Long-Term Investments

If you’re looking to build up your money to help pay for future education costs, a down payment on a home, or a dream vacation upon your retirement in 10 years, then start looking at ways to invest that will help your money grow. Before you look into any kind of market fund, consider the risk you are willing to take. More conservative funds generally yield a lower return but with less risk (but certainly not no risk) of huge fluctuations. More aggressive funds are more likely to return larger yields, but with more risk, because large fluctuations in prices and value are more likely (but not always certain – that’s the risk).

Certificates of Deposit (CD)

A CD generally gives a larger interest return than a savings account, but you should consider your money as inaccessible because you will pay penalties and fees if you take money out before the CD term is over. Put funds you won’t need for at least 6 to 12 months in a CD, but pay close attention to the term length so you know how long your money will be largely untouchable without paying a fee.

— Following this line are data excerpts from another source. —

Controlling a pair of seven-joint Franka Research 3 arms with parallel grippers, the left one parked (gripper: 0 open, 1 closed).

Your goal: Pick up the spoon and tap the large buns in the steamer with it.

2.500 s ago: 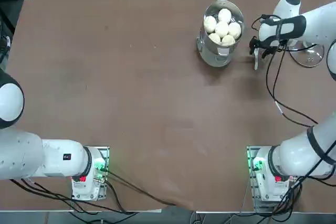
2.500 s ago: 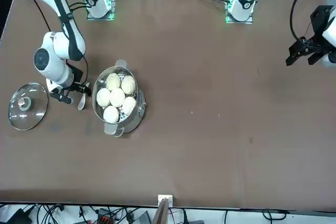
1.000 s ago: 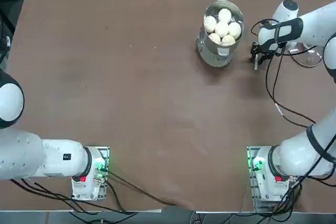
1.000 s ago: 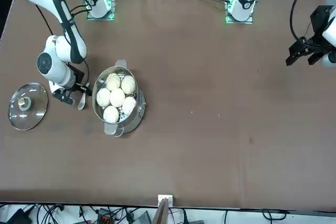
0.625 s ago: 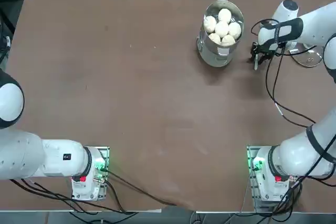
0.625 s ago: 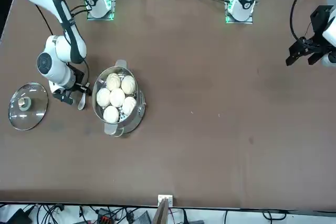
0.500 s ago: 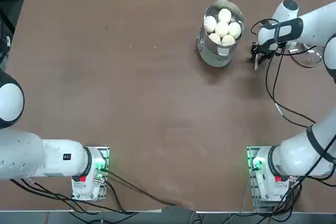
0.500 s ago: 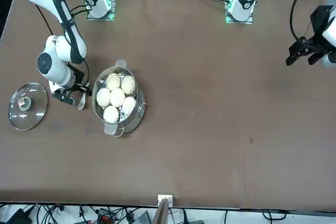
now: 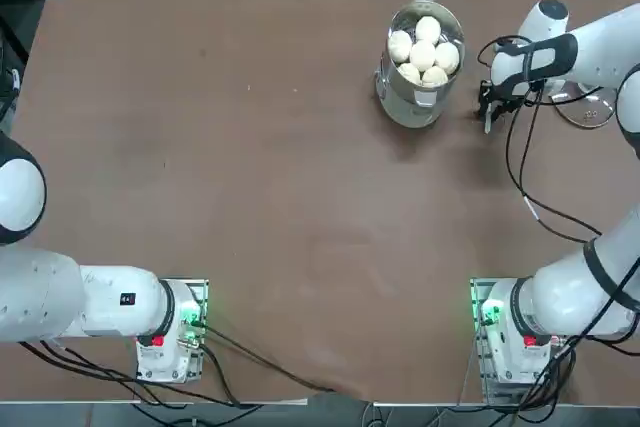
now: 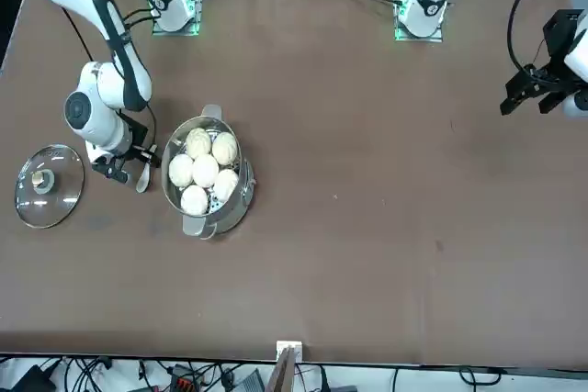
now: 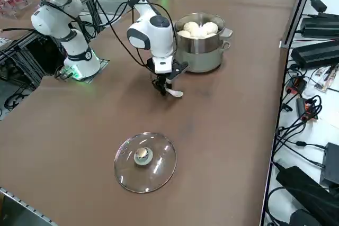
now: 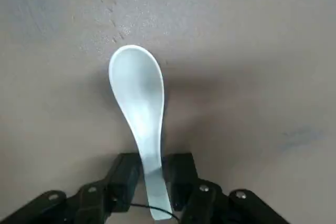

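The right gripper (image 10: 137, 164) is down at the surface (image 10: 349, 227), with the handle of the spoon (image 12: 137, 85) between its jaws; I cannot tell whether they are clamped on it or slightly apart. In the front view, the spoon's bowl points to about seven o'clock, just beside the steamer (image 10: 199, 228). In the top view, the steamer stands at ten o'clock from the jaws, its side handles near twelve and six. Inside are six round white buns (image 10: 205, 170), one in the middle with the others around it. The clear glass lid (image 11: 145, 170) lies at about three o'clock from the jaws, knob upward
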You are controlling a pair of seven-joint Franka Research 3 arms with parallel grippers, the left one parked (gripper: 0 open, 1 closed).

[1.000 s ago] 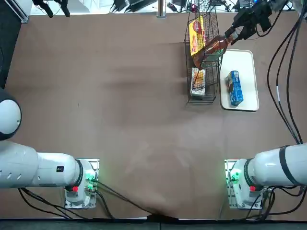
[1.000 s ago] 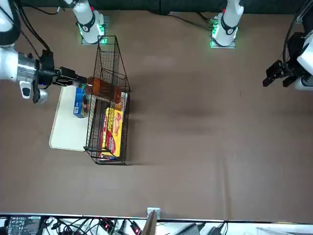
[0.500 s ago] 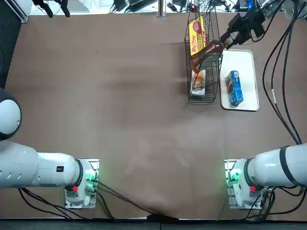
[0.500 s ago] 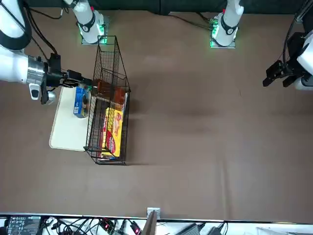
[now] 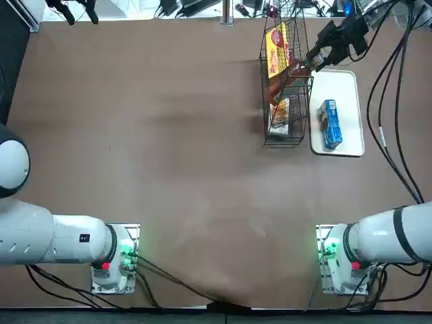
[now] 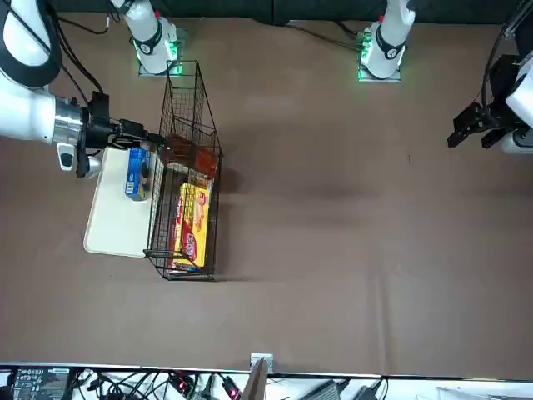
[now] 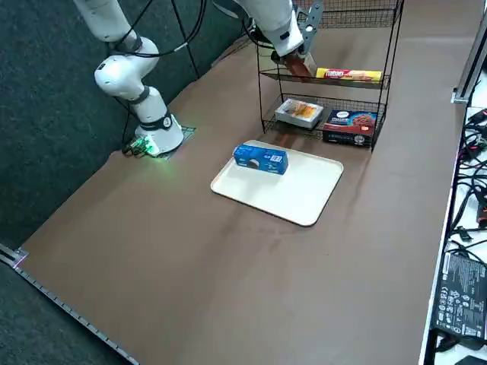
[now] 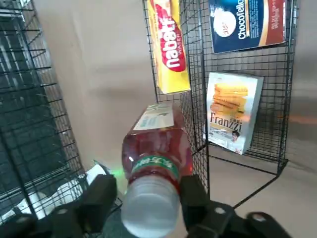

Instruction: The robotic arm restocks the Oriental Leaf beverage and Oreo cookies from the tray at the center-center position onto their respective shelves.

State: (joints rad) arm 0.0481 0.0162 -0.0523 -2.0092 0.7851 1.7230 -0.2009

Lots of people like to invest in stocks because of the potential for a big return. It’s best to invest in a mix of stocks because of the fluctuations in the market. Anyone who has seen the recent highs and lows on Wall Street can relate to how much of a rollercoaster stock investments can feel like. If you look at stock investments as a long road, and not a short roller coaster of ups and downs, you’ll be more in tune for the investment return they can yield. Put money in stocks that you want to grow over the long term.

Retirement Funds

A 401(k), 403(b), Roth IRA, or traditional IRA are all generally great investment ideas because they will help your money grow, but you’ll also save money on taxes as the money you put into them is either pretax or tax deferred, meaning you don’t have to pay taxes on the funds until they are taken out or you pay taxes now and not when you withdraw the money (which by the time you withdraw will be a larger amount).


What about gold bars, life insurance, and second homes? As with everything else, these need to be weighed carefully. Generally, most financial experts don’t consider life insurance as a good savings vehicle. Gold bars might seem like a good way to put some money aside, but it’s like putting all your eggs in one basket and hoping for the best. Gold prices fluctuate as much as anything else. The same goes for real estate – you might flip a house and hit the jackpot or you might find you’ve bought a money pit.

Flexible Spending Accounts

If your employer offers a Flexible Spending Account option, it might be worth your while to look into it. An FSA is not a savings account at all – rather it is an account that you can put money into pre-tax and then use it during the year for health care related costs. You have to be careful as you won’t get the money back at the end of the year if you put too much in. But if you have similar annual health care costs and think you can estimate an accurate amount, an FSA can save you money on taxes.